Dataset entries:
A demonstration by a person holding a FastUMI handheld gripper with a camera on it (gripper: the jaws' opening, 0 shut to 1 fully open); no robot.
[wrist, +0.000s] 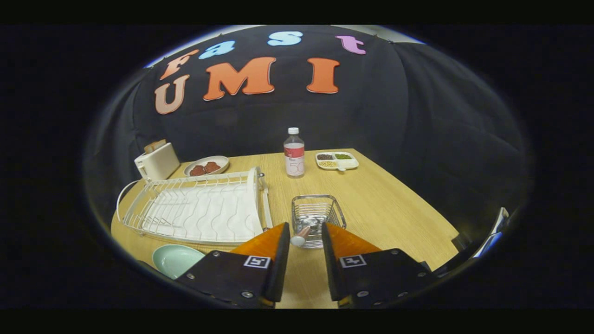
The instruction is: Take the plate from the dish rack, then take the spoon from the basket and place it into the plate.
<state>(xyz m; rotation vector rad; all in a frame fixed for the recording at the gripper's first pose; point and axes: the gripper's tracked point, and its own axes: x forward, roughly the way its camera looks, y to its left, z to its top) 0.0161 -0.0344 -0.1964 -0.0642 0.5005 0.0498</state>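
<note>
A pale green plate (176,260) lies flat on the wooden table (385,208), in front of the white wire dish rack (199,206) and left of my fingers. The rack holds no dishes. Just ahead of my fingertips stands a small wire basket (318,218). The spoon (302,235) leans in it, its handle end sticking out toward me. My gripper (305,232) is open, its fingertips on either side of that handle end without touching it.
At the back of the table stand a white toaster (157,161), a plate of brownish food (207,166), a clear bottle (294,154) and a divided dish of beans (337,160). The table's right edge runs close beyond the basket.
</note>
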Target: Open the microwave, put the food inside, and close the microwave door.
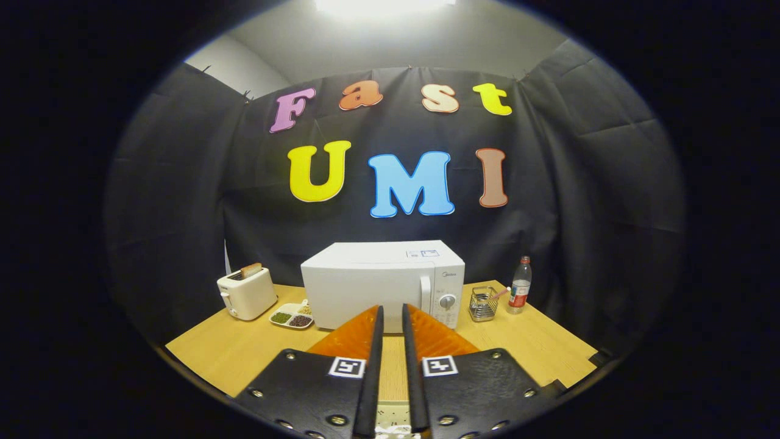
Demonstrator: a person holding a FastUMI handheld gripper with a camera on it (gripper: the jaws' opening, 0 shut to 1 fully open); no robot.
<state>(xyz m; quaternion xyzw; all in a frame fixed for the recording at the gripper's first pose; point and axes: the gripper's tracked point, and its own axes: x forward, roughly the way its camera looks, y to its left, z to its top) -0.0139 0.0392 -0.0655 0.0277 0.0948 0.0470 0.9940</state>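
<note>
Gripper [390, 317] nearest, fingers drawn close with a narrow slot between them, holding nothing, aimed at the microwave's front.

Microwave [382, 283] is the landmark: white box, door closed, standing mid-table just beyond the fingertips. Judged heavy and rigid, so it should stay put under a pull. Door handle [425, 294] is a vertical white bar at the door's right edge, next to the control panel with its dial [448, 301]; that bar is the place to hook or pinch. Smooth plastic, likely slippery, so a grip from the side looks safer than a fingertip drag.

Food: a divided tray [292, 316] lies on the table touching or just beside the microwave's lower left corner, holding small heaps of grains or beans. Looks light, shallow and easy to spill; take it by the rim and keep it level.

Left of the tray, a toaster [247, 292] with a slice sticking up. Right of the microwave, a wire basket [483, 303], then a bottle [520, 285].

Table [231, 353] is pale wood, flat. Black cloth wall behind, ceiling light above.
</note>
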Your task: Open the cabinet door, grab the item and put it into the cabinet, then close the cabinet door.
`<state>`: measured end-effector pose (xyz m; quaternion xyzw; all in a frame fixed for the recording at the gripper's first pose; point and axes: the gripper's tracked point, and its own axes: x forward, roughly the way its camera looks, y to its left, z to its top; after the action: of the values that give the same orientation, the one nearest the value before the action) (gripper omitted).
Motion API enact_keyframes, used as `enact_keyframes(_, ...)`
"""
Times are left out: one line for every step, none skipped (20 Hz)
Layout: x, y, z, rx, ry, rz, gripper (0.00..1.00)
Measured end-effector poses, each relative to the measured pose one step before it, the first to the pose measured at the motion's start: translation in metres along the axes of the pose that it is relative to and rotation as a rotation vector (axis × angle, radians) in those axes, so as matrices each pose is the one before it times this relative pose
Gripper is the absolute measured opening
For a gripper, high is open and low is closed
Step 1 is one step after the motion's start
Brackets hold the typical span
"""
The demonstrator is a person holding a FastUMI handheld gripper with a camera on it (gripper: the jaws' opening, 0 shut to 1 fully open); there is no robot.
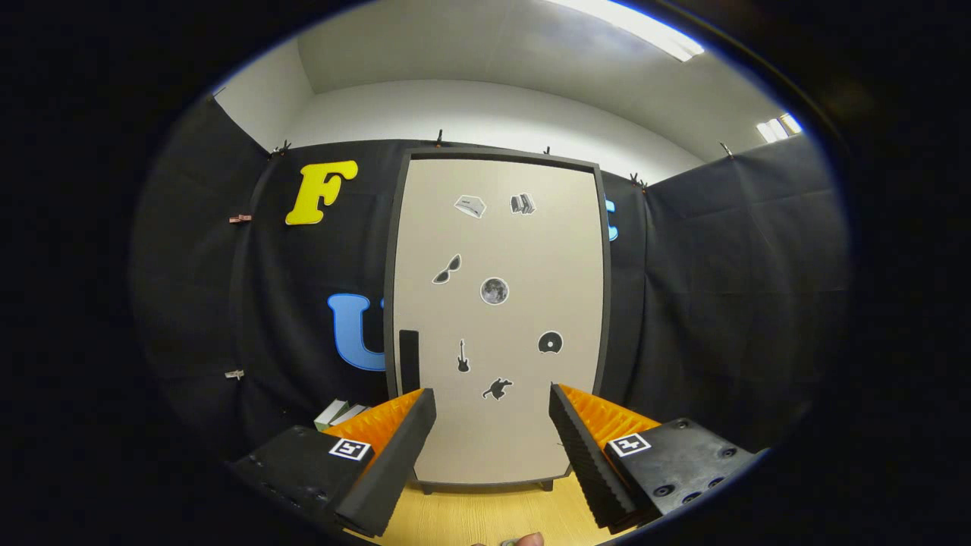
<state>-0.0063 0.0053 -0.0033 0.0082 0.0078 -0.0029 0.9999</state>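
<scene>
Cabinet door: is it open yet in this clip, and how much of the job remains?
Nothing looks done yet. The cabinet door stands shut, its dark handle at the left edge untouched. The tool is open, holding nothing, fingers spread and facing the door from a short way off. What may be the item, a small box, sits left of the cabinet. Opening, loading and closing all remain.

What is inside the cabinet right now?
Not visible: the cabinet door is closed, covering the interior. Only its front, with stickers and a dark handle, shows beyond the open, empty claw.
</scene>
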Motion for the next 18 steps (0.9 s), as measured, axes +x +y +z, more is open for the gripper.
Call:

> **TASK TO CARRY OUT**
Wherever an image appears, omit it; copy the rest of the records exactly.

> **RESULT**
A demonstration by a person holding a FastUMI handheld gripper with a camera on it (gripper: the jaws' opening, 0 shut to 1 fully open); no robot.
[wrist, +0.000s] 
The instruction is: Take the plate from the dish rack, then take the spoon from the basket and place it into the plate.
<state>(xyz m; rotation vector rad; all in a frame fixed for the recording at the gripper's first pose; point and axes: the gripper's tracked point, and its own axes: x forward, roughly the way its camera looks, y to its left, z to its top) 0.0161 -0.0344 -0.1964 -0.0642 0.5005 0.0498</state>
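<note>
A pale green plate (176,260) lies flat on the wooden table (385,208), in front of the white wire dish rack (199,206) and left of my fingers. The rack holds no dishes. Just ahead of my fingertips stands a small wire basket (318,218). The spoon (302,235) leans in it, its handle end sticking out toward me. My gripper (305,232) is open, its fingertips on either side of that handle end without touching it.
At the back of the table stand a white toaster (157,161), a plate of brownish food (207,166), a clear bottle (294,154) and a divided dish of beans (337,160). The table's right edge runs close beyond the basket.
</note>
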Target: Open the microwave, put the food inside, and close the microwave door.
Demonstrator: a person holding a FastUMI handheld gripper with a camera on it (gripper: the jaws' opening, 0 shut to 1 fully open); no robot.
<state>(xyz m; quaternion xyzw; all in a frame fixed for the recording at the gripper's first pose; point and axes: the gripper's tracked point, and its own axes: x forward, roughly the way its camera looks, y to its left, z to its top) -0.0139 0.0392 -0.0655 0.0277 0.0948 0.0470 0.9940</state>
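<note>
Gripper [390, 317] nearest, fingers drawn close with a narrow slot between them, holding nothing, aimed at the microwave's front.

Microwave [382, 283] is the landmark: white box, door closed, standing mid-table just beyond the fingertips. Judged heavy and rigid, so it should stay put under a pull. Door handle [425, 294] is a vertical white bar at the door's right edge, next to the control panel with its dial [448, 301]; that bar is the place to hook or pinch. Smooth plastic, likely slippery, so a grip from the side looks safer than a fingertip drag.

Food: a divided tray [292, 316] lies on the table touching or just beside the microwave's lower left corner, holding small heaps of grains or beans. Looks light, shallow and easy to spill; take it by the rim and keep it level.

Left of the tray, a toaster [247, 292] with a slice sticking up. Right of the microwave, a wire basket [483, 303], then a bottle [520, 285].

Table [231, 353] is pale wood, flat. Black cloth wall behind, ceiling light above.
</note>
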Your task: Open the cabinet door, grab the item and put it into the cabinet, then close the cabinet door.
`<state>`: measured end-effector pose (xyz m; quaternion xyzw; all in a frame fixed for the recording at the gripper's first pose; point and axes: the gripper's tracked point, and its own axes: x forward, roughly the way its camera looks, y to its left, z to its top; after the action: of the values that give the same orientation, the one nearest the value before the action) (gripper omitted).
Motion API enact_keyframes, used as `enact_keyframes(_, ...)`
"""
Times are left out: one line for every step, none skipped (20 Hz)
Layout: x, y, z, rx, ry, rz, gripper (0.00..1.00)
Measured end-effector poses, each relative to the measured pose one step before it, the first to the pose measured at the motion's start: translation in metres along the axes of the pose that it is relative to and rotation as a rotation vector (axis × angle, radians) in those axes, so as matrices each pose is the one before it times this relative pose
Gripper is the absolute measured opening
For a gripper, high is open and low is closed
Step 1 is one step after the motion's start
Brackets hold the typical span
"""
The demonstrator is a person holding a FastUMI handheld gripper with a camera on it (gripper: the jaws' opening, 0 shut to 1 fully open); there is no robot.
<state>-0.0063 0.0053 -0.0033 0.0082 0.0078 -0.0029 0.9999</state>
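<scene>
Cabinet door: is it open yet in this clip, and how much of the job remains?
Nothing looks done yet. The cabinet door stands shut, its dark handle at the left edge untouched. The tool is open, holding nothing, fingers spread and facing the door from a short way off. What may be the item, a small box, sits left of the cabinet. Opening, loading and closing all remain.

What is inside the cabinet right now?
Not visible: the cabinet door is closed, covering the interior. Only its front, with stickers and a dark handle, shows beyond the open, empty claw.
</scene>
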Motion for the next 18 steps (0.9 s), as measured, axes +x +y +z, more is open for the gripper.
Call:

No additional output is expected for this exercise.